El gato tonto y su herida

Ya llevamos cinco semanas desde que el gato se abrió la panza en el alambre de la pared y le queda aún un poco de la herida sin terminar de curar. Porque es gato y ni con el cono de la vergüenza he logrado que se deje de lamer. Hasta ahora, que le compré una camisa especial que le cubre todo. Lo malo es que lo cubre muy bien y tuve que cortarla un poco para dejar que saque… una parte importante.

Nos herimos y, en vez de dejar que eso cierre, lo hurgamos y hurgamos hasta que lo hacemos peor. O dejamos que casi se cure, pero mantenemos un pedacito abierto, nos gusta sentir el dolorcito. Parte de aferrarnos a algo que ya pasó, tal vez. Creemos que si lo soltamos todo y nos curamos, todo el dolor fue en vano. Pero las heridas sanan. Las cicatrices dan carácter. Y los sentimientos se desvanecen. Eso no le resta importancia a lo que sucedió, pero nos deja seguir y no atarnos a una cosa desagradable sólo para sentirnos justificados.

Una semana más le doy al gato tonto para que se le termine de curar la herida. Y luego, lo pego.

Dejar ir lo malo

Hace nueve años, heredé la casa de mis papás. La razón es obvia, triste, prematura y todavía preferiría vivir en el apartamento que teníamos, si fuera a cambio de tener aquí a mis viejos. Pero la cosa no funciona así y resultamos con una casa que casi me doblaba la edad, construida por mi padre (ingeniero civil) para su vida con otra familia antes que la  nuestra (6 hijas. 6. Hijas.) Decidimos remodelar la casa con nuestros ahorros y, como lamentablemente pasa seguido, nos esquilmaron, dejaron las cosas a medias y nuestras cuentas vacías. Y con un niño de tres meses. Y con una niña que vino dos años y nueve meses después. Y sin trabajar yo. Y con cambios de trabajo Mario.

Cada vez que entraba a la casa y miraba las paredes agrietadas, el repello mal puesto, los gabinetes de cocina pandeados, me daba cólera. Cada vez que pasaba sobre el mardito piso de piedra del garage en donde se me doblan los pies con el menor de los tacones, me daba cólera. Cada vez que se zafaba un tomacorriente por estar mal puesto, me daba cólera.
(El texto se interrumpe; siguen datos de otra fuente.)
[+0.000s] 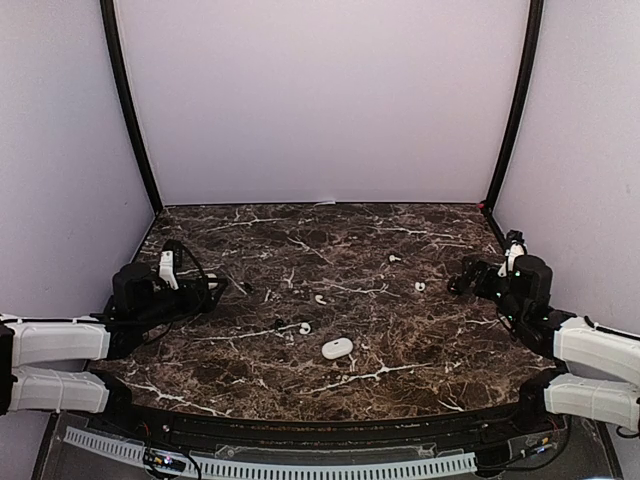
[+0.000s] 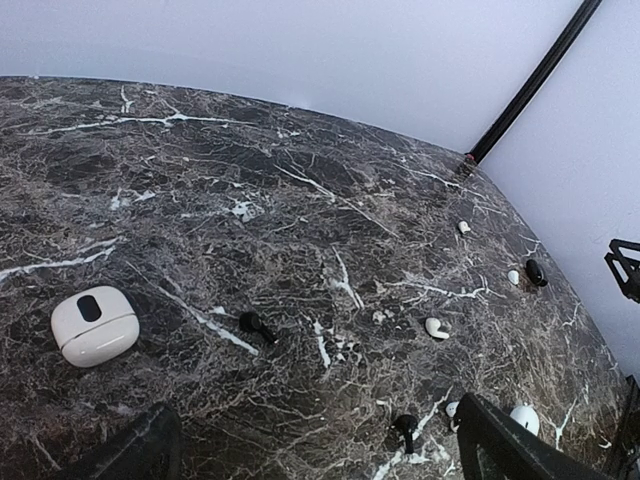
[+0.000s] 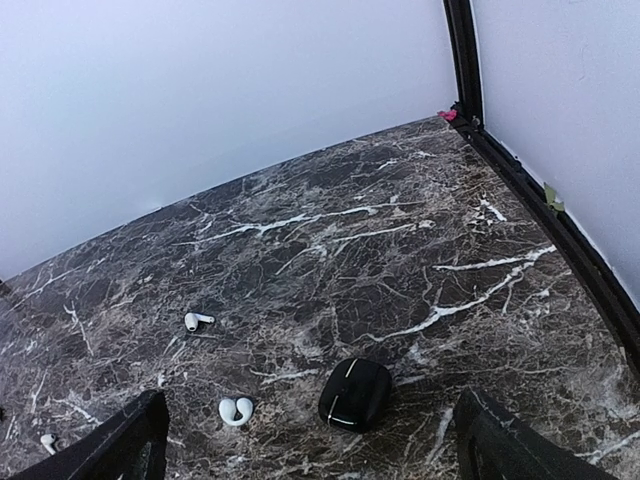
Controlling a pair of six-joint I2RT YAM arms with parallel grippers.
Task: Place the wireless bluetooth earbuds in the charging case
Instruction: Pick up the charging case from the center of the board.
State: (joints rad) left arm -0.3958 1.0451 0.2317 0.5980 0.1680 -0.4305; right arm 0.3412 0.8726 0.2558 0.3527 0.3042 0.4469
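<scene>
While both arms sit at the table's side edges, the white earbuds (image 1: 304,326) lie scattered across the middle of the dark marble table (image 1: 400,385), well apart. A white charging case (image 1: 337,348), apparently closed, sits nearer the front edge. A black case (image 3: 355,393) lies just ahead of the right gripper (image 3: 315,455). That gripper and the left gripper (image 2: 310,460) are both spread wide, empty, with open marble between them.

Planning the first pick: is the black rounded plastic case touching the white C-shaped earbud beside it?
Apart. The right wrist view shows bare marble tabletop between the black rounded plastic case and the white C-shaped earbud.
</scene>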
Y así se fue sentando ese sentimiento en el teatro de mi cerebro, hasta tener un balcón privado propio, desde el que teñía muchas de mis lindas experiencias en la casa. Y, ¿lo peor del asunto? Me acostumbré a vivir con ella.

Nos gustan las cosas familiares, por malas y nocivas que sean. Así es que aguantamos trabajos opresivos, relaciones abusivas, sentimientos carcomientes. Rascamos la herida para que vuelva a sangrar, porque así sentimos de nuevo algo que conocemos. Y no nos damos cuenta que nada externo es dueño de lo que nos habita, que somos nosotros los que lo consentimos, alimentamos, agrandamos. Ir por la vida con el corazón abierto para sacar todo lo malo es llevarlo expuesto, si, pero también es llevarlo liviano. Los dioses egipcios eso era lo que pesaban.

Hoy, gracias a Dios, ya estamos arreglándolo todo. Todo. No tengo cocina, no tengo sala, tengo polvo, gente extraña y, pronto, un segundo piso, acceso fácil al jardín y la casa a mi estilo. La cólera quiere quedarse y me está costando dejarla ir, al final, han sido casi diez años de compañía. Pero ya estoy desalojándola y creo que con escribir esto le estoy dando la última patada. Lo hubiera podido hacer antes.